2

I have read through the einsum manual and ajcr's basic introduction

I have zero experience with einstein summation in a non-coding context, although I have tried to remedy that with some internet research (would provide links but don't have the reputation for more than two yet). I've also tried experimenting in python with einsum to see if I could get a better handle on things.

And yet I'm still unclear on whether it is both possible and efficient to do as follows:

on two arrays of arrays (a and b) of equal length (3) and height (n) , row by row produce the outer product of ( row i: a on b) plus the outer product of (row i: b on a), and then sum all the outer product matrices to output one, final matrix.

I know that 'i,j->ij' produces the outer product of one vector on another-- it's the next steps that have lost me. ('ijk,jik->ij' is definitely not it)

my other available option is to loop through the array and call the basic functions (a double outer product, and a matrix addition) from functions I've written in cython (using the numpy built in outer and sum function is not an option, it is far too slow).
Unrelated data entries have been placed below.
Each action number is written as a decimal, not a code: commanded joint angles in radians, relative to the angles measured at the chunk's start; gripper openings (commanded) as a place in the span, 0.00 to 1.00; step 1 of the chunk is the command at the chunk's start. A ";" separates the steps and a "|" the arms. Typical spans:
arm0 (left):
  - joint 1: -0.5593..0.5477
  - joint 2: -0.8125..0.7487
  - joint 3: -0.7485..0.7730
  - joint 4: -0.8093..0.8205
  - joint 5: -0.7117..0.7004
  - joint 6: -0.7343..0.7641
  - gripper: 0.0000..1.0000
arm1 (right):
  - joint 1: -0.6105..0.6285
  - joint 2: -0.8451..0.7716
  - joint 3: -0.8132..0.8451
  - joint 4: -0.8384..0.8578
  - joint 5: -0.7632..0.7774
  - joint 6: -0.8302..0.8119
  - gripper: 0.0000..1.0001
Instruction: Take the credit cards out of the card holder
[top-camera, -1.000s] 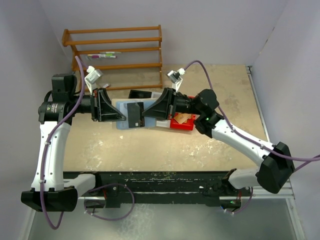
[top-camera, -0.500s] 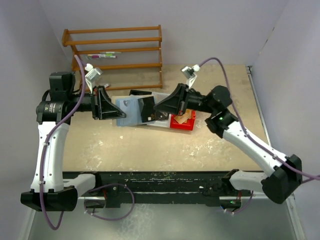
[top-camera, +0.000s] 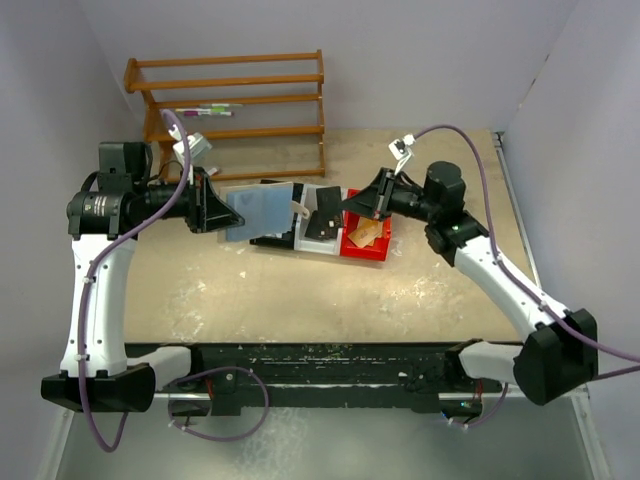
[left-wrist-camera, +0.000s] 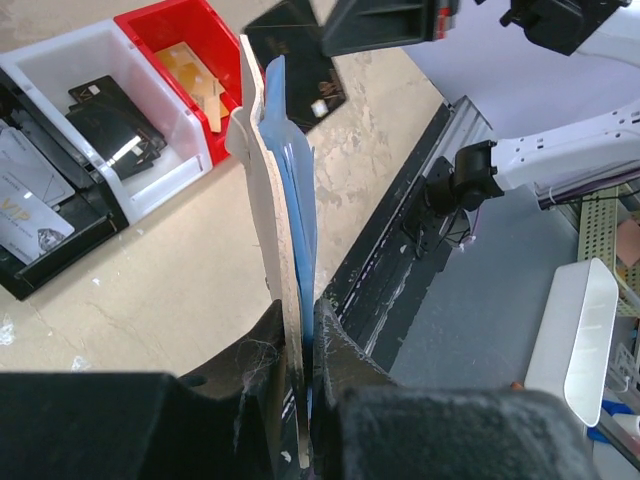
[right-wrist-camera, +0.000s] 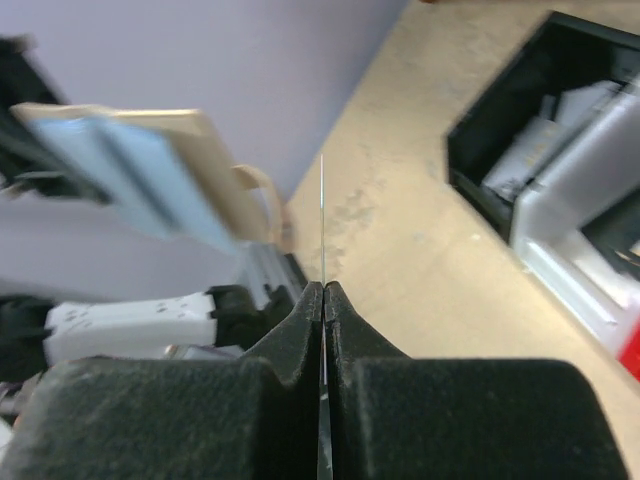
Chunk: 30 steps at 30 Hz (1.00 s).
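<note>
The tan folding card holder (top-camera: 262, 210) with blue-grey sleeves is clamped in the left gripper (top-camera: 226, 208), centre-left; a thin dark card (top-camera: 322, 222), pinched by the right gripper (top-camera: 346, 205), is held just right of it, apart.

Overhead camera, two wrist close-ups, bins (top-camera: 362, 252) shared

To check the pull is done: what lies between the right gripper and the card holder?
Only the dark credit card that the right gripper pinches, outside the card holder; the top view shows it.
</note>
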<state>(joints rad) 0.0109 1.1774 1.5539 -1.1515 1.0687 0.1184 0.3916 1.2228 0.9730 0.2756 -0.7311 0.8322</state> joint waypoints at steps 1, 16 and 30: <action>-0.002 -0.014 0.041 -0.020 0.020 0.054 0.00 | -0.004 0.083 0.022 -0.090 0.150 -0.099 0.00; -0.002 -0.016 0.054 -0.082 0.152 0.081 0.00 | 0.089 0.543 0.245 -0.085 0.574 -0.060 0.00; -0.002 -0.012 0.064 -0.124 0.140 0.120 0.00 | 0.180 0.707 0.344 -0.133 0.749 -0.036 0.00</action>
<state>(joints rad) 0.0109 1.1778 1.5692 -1.2678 1.1740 0.2031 0.5564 1.9194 1.2560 0.1566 -0.0597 0.7933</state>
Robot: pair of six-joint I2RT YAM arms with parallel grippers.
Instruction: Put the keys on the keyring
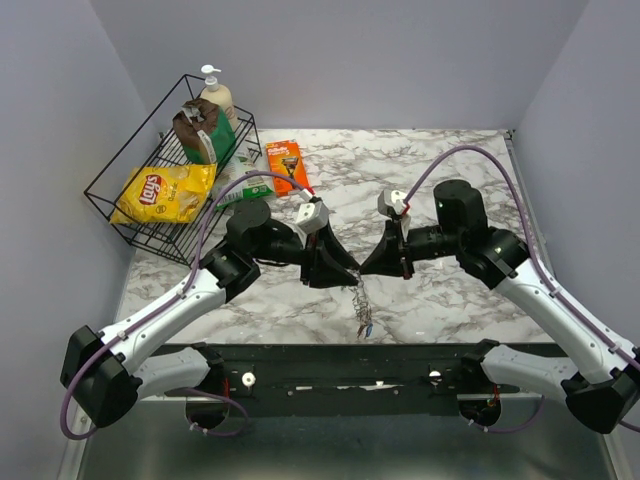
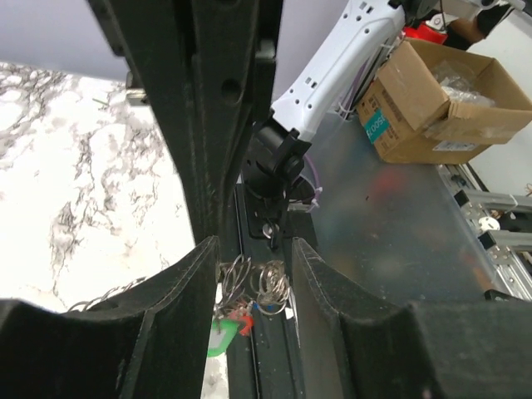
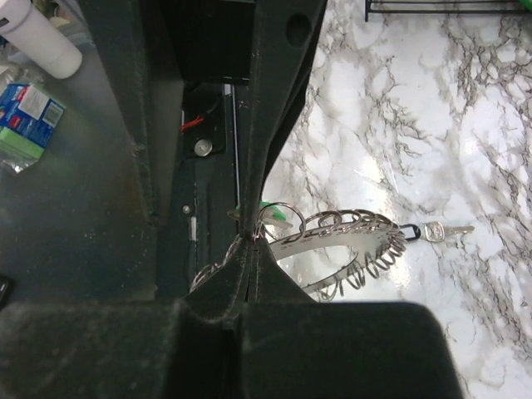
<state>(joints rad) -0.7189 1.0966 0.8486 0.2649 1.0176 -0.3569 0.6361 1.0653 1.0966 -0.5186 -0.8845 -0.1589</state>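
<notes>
Right claw (image 3: 251, 241) pinches keyring (image 3: 349, 249); left claw (image 2: 253, 253) parted (keys (image 2: 243, 320) dangle between).

The basket (image 1: 172, 240) stood at the table's (image 1: 450, 290) far-left corner, the chip bag (image 1: 165, 192) in it, the razor pack (image 1: 287, 165) just right of it. At mid-table the keyring (image 1: 358, 295) hung between left gripper (image 1: 340, 268) and right gripper (image 1: 372, 265), the keys (image 1: 365, 325) beneath it.

Noted from the black base rail (image 1: 340, 362) outward: my left arm (image 1: 170, 310) and right arm (image 1: 555, 300) wore white shells, black joints, purple cables (image 1: 478, 150); left gripper (image 2: 253, 274) and right gripper (image 3: 249, 249) were matte black.
</notes>
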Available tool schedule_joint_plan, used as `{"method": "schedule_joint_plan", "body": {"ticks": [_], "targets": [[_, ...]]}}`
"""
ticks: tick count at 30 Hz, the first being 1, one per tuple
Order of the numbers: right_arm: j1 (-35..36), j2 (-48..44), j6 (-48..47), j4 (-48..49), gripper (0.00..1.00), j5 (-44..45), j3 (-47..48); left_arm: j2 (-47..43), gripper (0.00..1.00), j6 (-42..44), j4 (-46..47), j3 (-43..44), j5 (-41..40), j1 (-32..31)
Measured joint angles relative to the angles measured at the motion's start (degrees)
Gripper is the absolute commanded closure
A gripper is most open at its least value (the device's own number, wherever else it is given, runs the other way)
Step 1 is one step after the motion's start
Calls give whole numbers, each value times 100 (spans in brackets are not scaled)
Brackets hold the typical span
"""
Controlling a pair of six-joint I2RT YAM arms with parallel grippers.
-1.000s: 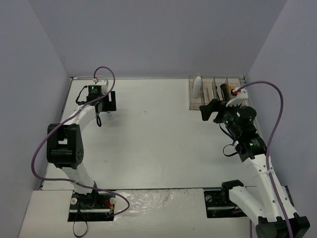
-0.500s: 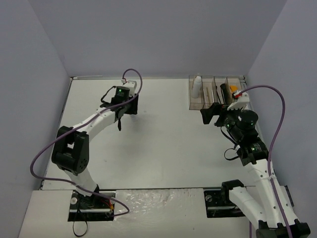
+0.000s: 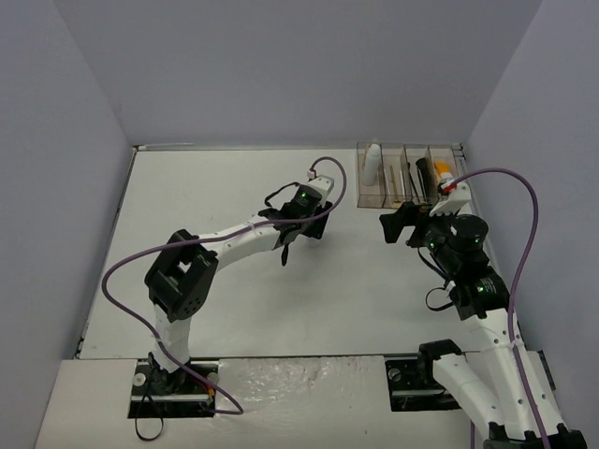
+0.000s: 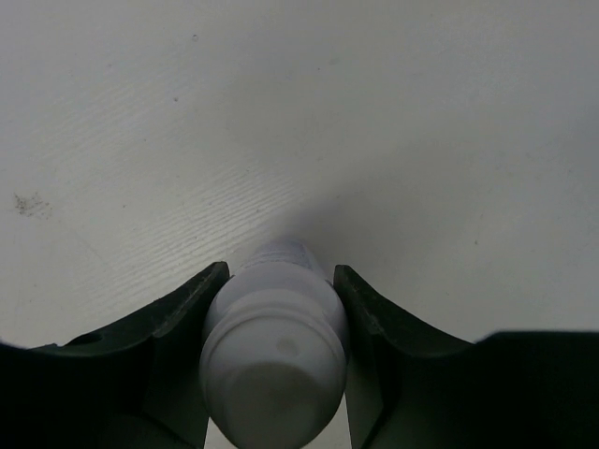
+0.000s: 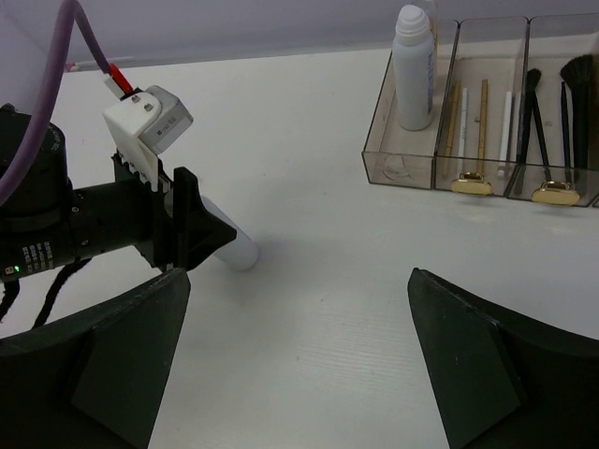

It is likely I'd end up moving the loop itself to cython as well.

so:

  1. how can I express einsum-ically the procedure I described above?

  2. would it offer real gains over doing everything in cython? or are there other alternatives I'm not aware of? (including the possibility that I've been using numpy less efficiently than I could be...)

Thanks.


edit with example:

A=np.zeros((3,3))
arrays_1=np.array([[1,0,0],[1,2,3],[0,1,0],[3,2,1]])
arrays_2=np.array([[1,2,3],[0,1,0],[1,0,0],[3,2,1]])
for i in range(len(arrays_1)):
  A=A+(np.outer(arrays_1[i], arrays_2[i])+np.outer(arrays_2[i],arrays_1[i]))

(note, however, that in practice we're dealing with arrays of much greater length (ie still length 3 for each internal member but up to a few thousand such members), and this section of code gets (unavoidably) called many times)

in case it's at all helpful, here's the cython for the summing two outer products:

def outer_product_sum(np.ndarray[DTYPE_t, ndim=1] a_in, np.ndarray[DTYPE_t, ndim=1] b_in):
    cdef double *a = <double *>a_in.data
    cdef double *b = <double *>b_in.data
    return np.array([
[a[0]*b[0]+a[0]*b[0], a[0]*b[1]+a[1]*b[0], a[0] * b[2]+a[2] * b[0]],
[a[1]*b[0]+a[0]*b[1], a[1]*b[1]+a[1]*b[1], a[1] * b[2]+a[2] * b[1]],
[a[2]*b[0]+a[0]*b[2], a[2]*b[1]+a[1]*b[2], a[2] * b[2]+a[2] * b[2]]])

which, right now, I call from within a 'i in range(len(array))' loop as shown above.

ali_m
  • 71,714
  • 23
  • 223
  • 298
dWitty
  • 494
  • 9
  • 22
  • Could you show how you would perform your sum-product using a `for` loop (preferably with some representative fake inputs)? – ali_m Feb 22 '16 at 10:18

2 Answers2

3

Einstein summation can only be used for the multiplicative part of question (i.e. the outer product). Luckily the summation does not have to be performed element-wise, but you can do that on the reduce matrices. Using the arrays from your example:

arrays_1 = np.array([[1,0,0],[1,2,3],[0,1,0],[3,2,1]])
arrays_2 = np.array([[1,2,3],[0,1,0],[1,0,0],[3,2,1]])
A = np.einsum('ki,kj->ij', arrays_1, arrays_2) + np.einsum('ki,kj->ij', arrays_2, arrays_1)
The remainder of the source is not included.